Working data section start

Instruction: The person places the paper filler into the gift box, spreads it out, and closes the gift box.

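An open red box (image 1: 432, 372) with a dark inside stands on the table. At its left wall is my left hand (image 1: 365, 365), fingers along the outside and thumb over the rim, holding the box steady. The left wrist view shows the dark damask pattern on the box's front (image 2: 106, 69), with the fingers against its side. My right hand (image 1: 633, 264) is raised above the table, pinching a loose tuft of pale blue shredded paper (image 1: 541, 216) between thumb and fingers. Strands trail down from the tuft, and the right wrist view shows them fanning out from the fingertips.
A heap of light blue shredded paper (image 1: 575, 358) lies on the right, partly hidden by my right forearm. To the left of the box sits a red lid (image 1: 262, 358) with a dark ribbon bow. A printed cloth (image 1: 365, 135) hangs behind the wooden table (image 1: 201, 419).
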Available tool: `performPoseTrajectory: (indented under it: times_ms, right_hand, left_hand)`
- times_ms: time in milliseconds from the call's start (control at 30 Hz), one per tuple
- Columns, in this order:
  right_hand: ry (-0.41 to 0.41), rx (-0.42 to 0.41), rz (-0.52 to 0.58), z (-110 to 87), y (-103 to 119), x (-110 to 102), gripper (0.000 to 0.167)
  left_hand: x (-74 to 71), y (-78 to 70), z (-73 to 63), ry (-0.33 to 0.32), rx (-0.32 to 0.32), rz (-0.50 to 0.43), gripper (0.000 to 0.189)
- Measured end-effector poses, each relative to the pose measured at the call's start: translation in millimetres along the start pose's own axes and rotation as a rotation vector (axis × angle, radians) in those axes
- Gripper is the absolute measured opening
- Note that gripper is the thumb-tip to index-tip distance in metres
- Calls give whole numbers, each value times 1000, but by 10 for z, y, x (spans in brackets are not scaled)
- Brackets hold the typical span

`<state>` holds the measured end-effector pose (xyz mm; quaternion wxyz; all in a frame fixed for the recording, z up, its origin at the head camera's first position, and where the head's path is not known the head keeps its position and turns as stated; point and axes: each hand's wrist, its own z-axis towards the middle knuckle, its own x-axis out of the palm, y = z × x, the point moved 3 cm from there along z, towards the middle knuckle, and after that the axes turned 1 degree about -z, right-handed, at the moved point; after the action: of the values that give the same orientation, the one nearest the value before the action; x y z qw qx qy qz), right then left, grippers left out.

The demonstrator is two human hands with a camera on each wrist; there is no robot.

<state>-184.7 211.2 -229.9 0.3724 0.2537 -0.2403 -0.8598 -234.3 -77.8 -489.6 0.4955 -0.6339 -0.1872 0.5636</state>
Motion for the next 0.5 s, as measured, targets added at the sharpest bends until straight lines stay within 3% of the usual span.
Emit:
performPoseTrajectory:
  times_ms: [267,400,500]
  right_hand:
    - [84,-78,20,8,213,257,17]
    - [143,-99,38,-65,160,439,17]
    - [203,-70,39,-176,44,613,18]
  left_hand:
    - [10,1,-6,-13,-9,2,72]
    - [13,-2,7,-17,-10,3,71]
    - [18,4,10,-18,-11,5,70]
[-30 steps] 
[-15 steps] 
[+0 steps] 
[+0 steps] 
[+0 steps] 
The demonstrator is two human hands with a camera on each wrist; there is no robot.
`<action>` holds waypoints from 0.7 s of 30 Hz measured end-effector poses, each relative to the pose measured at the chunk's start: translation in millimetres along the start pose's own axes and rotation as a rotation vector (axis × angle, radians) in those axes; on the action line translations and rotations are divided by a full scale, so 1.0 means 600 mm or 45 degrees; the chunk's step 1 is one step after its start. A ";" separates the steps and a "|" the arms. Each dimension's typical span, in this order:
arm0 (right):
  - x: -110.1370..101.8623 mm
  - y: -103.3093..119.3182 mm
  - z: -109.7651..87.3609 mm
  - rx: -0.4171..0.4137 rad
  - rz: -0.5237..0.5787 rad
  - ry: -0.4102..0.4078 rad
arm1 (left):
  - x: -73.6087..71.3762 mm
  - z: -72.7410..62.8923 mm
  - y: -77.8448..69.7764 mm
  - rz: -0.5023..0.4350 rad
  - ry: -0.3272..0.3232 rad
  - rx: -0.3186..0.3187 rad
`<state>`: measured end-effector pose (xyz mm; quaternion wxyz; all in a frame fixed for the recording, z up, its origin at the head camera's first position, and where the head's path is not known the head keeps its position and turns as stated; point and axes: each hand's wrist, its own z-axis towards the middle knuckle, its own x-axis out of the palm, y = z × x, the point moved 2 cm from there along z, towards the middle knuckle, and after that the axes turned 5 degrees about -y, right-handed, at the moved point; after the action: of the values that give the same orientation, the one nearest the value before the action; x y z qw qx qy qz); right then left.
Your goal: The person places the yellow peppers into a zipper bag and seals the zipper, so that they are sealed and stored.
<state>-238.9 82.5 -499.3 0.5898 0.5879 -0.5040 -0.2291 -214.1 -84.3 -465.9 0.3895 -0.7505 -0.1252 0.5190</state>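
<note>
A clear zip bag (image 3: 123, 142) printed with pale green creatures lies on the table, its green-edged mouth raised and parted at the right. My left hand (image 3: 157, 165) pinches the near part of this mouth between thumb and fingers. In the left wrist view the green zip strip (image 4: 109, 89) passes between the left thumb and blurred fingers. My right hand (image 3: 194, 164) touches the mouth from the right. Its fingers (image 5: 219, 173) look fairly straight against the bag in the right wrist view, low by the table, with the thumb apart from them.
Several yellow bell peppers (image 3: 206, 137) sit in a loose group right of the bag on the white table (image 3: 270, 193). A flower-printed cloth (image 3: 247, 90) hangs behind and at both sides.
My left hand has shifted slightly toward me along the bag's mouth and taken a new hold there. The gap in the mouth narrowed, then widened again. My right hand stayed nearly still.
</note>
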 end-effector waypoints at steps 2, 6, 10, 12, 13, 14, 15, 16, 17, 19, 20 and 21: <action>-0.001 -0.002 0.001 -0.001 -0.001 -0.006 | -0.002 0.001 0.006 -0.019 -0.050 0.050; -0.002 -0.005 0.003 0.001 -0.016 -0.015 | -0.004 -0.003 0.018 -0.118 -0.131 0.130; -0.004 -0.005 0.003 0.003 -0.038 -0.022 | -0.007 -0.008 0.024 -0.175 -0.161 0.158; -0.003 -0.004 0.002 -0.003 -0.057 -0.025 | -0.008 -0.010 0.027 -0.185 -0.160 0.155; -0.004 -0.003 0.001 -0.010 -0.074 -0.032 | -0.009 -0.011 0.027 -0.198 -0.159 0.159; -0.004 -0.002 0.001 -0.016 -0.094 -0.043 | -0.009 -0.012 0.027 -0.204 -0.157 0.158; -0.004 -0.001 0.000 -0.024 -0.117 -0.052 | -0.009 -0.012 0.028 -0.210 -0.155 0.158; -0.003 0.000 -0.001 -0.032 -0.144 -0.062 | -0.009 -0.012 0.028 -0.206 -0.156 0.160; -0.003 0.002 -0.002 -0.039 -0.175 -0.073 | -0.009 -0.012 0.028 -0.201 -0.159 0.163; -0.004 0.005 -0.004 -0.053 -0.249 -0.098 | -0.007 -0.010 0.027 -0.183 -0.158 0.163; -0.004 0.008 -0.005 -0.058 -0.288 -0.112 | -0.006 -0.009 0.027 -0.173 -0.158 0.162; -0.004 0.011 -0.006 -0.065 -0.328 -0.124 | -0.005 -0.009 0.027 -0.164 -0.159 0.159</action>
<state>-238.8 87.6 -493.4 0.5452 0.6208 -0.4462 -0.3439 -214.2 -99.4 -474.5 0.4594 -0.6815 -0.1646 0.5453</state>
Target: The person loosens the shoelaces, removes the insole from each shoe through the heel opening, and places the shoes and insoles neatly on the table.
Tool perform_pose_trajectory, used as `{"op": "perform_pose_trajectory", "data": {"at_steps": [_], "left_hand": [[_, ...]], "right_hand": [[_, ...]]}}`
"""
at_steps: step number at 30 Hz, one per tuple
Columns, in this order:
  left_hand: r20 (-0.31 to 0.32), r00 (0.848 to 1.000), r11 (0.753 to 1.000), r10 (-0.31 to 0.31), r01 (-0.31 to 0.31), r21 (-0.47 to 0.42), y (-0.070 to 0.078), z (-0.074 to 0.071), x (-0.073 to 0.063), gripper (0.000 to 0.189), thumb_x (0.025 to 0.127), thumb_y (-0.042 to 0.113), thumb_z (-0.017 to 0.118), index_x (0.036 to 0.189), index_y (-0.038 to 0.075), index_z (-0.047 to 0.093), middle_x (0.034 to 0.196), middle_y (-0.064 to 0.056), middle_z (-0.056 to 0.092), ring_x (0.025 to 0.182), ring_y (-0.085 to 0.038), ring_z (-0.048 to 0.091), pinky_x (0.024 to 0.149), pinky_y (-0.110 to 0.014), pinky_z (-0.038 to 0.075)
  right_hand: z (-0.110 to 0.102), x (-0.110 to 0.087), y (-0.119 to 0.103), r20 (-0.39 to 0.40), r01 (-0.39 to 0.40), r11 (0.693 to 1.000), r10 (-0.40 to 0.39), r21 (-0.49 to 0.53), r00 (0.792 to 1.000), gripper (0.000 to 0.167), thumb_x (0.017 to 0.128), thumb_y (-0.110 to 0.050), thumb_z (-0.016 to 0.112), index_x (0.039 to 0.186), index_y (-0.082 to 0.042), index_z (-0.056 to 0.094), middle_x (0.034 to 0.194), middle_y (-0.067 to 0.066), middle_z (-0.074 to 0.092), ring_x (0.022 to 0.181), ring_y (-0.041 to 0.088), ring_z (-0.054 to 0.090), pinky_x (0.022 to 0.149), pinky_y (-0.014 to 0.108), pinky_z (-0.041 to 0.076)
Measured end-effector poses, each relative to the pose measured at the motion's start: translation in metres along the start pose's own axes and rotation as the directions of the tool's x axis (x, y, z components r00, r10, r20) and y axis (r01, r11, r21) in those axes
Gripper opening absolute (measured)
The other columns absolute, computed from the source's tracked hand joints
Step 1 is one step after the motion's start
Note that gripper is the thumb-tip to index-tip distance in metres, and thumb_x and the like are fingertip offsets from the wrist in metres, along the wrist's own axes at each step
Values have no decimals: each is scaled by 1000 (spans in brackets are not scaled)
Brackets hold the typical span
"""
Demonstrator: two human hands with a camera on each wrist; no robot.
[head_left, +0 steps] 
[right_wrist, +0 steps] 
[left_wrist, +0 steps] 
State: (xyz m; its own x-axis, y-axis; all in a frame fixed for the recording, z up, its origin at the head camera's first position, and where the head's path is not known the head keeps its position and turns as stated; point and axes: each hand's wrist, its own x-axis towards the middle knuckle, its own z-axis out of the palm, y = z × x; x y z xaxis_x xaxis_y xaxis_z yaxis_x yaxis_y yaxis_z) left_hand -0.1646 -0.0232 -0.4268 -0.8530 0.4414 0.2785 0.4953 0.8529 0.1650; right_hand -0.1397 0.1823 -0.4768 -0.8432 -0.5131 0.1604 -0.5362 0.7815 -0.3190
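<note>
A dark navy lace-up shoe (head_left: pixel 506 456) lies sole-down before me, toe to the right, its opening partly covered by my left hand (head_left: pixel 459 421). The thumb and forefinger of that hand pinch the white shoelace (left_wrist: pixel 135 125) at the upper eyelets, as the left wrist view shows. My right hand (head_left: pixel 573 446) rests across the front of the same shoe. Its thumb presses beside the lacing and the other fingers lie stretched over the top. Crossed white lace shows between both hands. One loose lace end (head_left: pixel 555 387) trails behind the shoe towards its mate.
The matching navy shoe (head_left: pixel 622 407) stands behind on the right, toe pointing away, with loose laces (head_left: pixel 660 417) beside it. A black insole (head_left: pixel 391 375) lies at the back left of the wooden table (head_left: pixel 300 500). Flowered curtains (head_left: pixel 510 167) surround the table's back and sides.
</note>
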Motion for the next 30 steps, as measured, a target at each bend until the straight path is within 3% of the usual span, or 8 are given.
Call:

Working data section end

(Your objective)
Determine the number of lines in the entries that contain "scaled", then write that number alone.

(Output of the exercise)
2